» Work item: Once the line containing "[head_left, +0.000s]" is found in the records below, return it and each following line exactly, up to and including the line containing "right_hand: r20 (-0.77", and nothing else.

» Source data:

-- -- --

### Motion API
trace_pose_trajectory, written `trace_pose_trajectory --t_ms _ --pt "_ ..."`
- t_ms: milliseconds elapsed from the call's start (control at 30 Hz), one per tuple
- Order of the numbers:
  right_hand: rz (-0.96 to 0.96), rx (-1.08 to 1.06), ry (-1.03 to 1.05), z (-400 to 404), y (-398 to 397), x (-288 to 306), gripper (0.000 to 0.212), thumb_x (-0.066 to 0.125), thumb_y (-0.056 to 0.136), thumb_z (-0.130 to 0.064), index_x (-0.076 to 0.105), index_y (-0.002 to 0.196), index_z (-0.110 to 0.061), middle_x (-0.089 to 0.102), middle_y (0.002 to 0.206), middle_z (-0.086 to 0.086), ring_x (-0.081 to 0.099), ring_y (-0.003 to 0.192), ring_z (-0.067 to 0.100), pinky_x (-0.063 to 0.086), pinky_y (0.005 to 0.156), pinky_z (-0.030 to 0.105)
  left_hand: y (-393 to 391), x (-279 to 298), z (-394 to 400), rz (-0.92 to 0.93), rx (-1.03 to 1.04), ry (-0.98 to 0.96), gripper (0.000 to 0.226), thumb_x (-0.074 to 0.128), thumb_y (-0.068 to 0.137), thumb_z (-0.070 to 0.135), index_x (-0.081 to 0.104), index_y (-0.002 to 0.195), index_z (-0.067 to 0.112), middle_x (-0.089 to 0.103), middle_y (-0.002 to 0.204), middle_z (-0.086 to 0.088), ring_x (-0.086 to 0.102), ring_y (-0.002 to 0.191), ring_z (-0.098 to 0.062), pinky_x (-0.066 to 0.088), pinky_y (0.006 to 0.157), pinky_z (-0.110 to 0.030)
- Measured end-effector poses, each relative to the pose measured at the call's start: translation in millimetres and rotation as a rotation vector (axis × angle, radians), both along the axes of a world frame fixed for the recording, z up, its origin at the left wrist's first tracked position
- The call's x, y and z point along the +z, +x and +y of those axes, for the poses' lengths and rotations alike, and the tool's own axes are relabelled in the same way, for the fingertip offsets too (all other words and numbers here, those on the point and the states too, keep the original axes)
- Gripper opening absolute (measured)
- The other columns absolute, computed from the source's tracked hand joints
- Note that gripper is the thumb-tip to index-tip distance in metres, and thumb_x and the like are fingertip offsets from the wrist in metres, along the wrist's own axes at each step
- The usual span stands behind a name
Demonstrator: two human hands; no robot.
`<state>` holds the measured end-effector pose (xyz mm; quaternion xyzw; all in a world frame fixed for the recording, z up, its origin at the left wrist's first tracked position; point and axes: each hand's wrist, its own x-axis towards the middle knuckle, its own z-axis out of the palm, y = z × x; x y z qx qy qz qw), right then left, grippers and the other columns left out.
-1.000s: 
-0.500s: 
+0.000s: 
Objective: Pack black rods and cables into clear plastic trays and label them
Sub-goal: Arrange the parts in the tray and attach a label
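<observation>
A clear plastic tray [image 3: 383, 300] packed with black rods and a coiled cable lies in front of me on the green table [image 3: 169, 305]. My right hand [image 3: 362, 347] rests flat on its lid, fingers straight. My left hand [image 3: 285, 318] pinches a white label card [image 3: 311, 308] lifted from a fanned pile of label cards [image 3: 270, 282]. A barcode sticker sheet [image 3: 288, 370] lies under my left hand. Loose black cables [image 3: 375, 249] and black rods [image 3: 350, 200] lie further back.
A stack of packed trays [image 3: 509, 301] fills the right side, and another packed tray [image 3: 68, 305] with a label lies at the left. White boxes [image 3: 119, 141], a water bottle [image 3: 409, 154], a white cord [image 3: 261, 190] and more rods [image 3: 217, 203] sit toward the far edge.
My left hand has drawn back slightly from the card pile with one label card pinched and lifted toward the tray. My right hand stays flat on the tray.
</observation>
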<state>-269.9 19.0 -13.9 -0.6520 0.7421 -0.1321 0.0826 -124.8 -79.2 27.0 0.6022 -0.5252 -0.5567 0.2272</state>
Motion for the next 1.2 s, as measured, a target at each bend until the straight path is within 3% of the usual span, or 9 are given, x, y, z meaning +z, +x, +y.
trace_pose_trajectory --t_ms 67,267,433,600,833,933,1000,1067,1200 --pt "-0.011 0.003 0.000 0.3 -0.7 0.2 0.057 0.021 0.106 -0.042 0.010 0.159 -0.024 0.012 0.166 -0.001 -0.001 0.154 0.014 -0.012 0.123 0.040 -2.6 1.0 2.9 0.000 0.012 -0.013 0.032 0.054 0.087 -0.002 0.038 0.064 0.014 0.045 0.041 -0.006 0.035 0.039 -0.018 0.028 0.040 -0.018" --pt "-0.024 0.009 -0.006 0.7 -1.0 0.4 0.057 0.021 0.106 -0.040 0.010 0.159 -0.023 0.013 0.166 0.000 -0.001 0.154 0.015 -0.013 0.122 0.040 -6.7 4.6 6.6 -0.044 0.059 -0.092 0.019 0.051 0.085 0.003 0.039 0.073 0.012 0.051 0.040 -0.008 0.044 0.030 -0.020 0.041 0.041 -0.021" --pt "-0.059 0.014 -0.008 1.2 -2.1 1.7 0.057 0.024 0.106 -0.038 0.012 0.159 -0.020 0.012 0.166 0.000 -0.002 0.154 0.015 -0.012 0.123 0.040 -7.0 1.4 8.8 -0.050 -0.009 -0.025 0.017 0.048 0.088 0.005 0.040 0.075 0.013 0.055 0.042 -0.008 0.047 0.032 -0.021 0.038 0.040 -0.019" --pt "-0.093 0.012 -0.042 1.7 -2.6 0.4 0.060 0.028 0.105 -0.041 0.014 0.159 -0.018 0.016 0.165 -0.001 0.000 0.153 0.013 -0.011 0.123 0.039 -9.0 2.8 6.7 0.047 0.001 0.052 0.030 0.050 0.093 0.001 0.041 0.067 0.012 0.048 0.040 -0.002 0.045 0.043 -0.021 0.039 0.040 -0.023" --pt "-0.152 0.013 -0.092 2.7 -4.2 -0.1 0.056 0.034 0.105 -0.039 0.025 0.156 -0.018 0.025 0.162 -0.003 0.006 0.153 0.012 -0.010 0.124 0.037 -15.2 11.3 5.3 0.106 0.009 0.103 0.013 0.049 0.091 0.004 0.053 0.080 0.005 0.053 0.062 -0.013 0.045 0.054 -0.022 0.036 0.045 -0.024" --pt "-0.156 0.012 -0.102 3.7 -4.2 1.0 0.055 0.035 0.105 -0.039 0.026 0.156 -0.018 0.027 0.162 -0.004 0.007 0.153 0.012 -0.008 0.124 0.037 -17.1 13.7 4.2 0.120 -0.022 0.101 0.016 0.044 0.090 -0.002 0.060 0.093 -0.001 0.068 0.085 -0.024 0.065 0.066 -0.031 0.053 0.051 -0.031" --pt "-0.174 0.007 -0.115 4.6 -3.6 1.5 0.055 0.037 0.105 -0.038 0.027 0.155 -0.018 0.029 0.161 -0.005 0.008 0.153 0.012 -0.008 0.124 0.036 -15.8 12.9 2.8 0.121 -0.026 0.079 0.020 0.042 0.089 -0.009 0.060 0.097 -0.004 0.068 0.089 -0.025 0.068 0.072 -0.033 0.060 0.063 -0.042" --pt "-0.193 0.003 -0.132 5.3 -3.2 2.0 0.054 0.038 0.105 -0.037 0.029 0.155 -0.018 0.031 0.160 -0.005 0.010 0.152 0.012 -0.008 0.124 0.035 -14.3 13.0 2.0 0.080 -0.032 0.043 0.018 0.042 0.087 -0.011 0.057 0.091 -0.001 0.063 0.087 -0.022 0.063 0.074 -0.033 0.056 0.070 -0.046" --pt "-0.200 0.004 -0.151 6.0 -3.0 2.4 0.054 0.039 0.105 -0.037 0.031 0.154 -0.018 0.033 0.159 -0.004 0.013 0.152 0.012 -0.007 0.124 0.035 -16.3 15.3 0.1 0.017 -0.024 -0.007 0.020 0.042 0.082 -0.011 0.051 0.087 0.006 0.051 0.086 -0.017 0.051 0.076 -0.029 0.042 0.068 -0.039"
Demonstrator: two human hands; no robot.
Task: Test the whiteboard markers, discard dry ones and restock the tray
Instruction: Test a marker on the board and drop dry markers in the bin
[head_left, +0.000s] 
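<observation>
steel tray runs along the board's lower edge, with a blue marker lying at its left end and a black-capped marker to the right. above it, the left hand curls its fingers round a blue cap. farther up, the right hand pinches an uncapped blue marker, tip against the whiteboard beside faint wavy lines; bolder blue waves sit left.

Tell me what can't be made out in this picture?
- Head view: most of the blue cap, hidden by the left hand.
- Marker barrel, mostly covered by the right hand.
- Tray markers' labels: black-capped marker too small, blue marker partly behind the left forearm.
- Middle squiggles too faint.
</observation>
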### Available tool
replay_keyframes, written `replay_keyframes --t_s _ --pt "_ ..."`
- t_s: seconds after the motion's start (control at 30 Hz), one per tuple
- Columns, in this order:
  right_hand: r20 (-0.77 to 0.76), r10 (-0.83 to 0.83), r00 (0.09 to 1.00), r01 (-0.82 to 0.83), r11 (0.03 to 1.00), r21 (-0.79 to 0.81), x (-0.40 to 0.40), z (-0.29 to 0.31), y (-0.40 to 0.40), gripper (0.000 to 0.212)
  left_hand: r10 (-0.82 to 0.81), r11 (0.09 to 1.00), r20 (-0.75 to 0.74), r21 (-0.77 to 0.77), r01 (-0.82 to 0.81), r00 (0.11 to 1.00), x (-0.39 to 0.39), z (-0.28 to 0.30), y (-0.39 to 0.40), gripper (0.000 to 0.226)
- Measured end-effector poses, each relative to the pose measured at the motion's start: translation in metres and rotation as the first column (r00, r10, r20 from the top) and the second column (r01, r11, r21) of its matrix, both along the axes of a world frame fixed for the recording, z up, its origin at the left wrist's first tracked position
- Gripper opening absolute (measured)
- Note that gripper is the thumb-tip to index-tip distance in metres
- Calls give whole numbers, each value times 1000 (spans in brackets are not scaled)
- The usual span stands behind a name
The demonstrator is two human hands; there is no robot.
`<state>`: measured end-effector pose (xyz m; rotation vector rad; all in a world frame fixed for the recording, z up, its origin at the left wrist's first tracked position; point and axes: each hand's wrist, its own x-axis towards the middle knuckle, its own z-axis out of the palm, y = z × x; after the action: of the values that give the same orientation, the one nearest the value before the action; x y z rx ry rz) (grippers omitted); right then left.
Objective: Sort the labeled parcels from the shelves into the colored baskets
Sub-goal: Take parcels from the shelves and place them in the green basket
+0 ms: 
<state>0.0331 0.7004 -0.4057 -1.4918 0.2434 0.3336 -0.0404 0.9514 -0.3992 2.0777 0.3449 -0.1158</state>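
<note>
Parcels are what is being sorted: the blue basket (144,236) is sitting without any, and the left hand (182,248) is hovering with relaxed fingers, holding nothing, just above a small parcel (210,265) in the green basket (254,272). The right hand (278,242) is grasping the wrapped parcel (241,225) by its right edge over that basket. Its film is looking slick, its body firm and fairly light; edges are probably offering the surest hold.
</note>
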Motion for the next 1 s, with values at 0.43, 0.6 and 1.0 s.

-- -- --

» Solved exercise:
[head_left, +0.000s] 
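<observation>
steel tray runs along the board's lower edge, with a blue marker lying at its left end and a black-capped marker to the right. above it, the left hand curls its fingers round a blue cap. farther up, the right hand pinches an uncapped blue marker, tip against the whiteboard beside faint wavy lines; bolder blue waves sit left.

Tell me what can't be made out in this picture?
- Head view: most of the blue cap, hidden by the left hand.
- Marker barrel, mostly covered by the right hand.
- Tray markers' labels: black-capped marker too small, blue marker partly behind the left forearm.
- Middle squiggles too faint.
</observation>
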### Available tool
replay_keyframes, written `replay_keyframes --t_s _ --pt "_ ..."`
- t_s: seconds after the motion's start (control at 30 Hz), one per tuple
- Columns, in this order:
  right_hand: r20 (-0.77 to 0.76), r10 (-0.83 to 0.83), r00 (0.09 to 1.00), r01 (-0.82 to 0.83), r11 (0.03 to 1.00), r21 (-0.79 to 0.81), x (-0.40 to 0.40), z (-0.29 to 0.31), y (-0.40 to 0.40), gripper (0.000 to 0.212)

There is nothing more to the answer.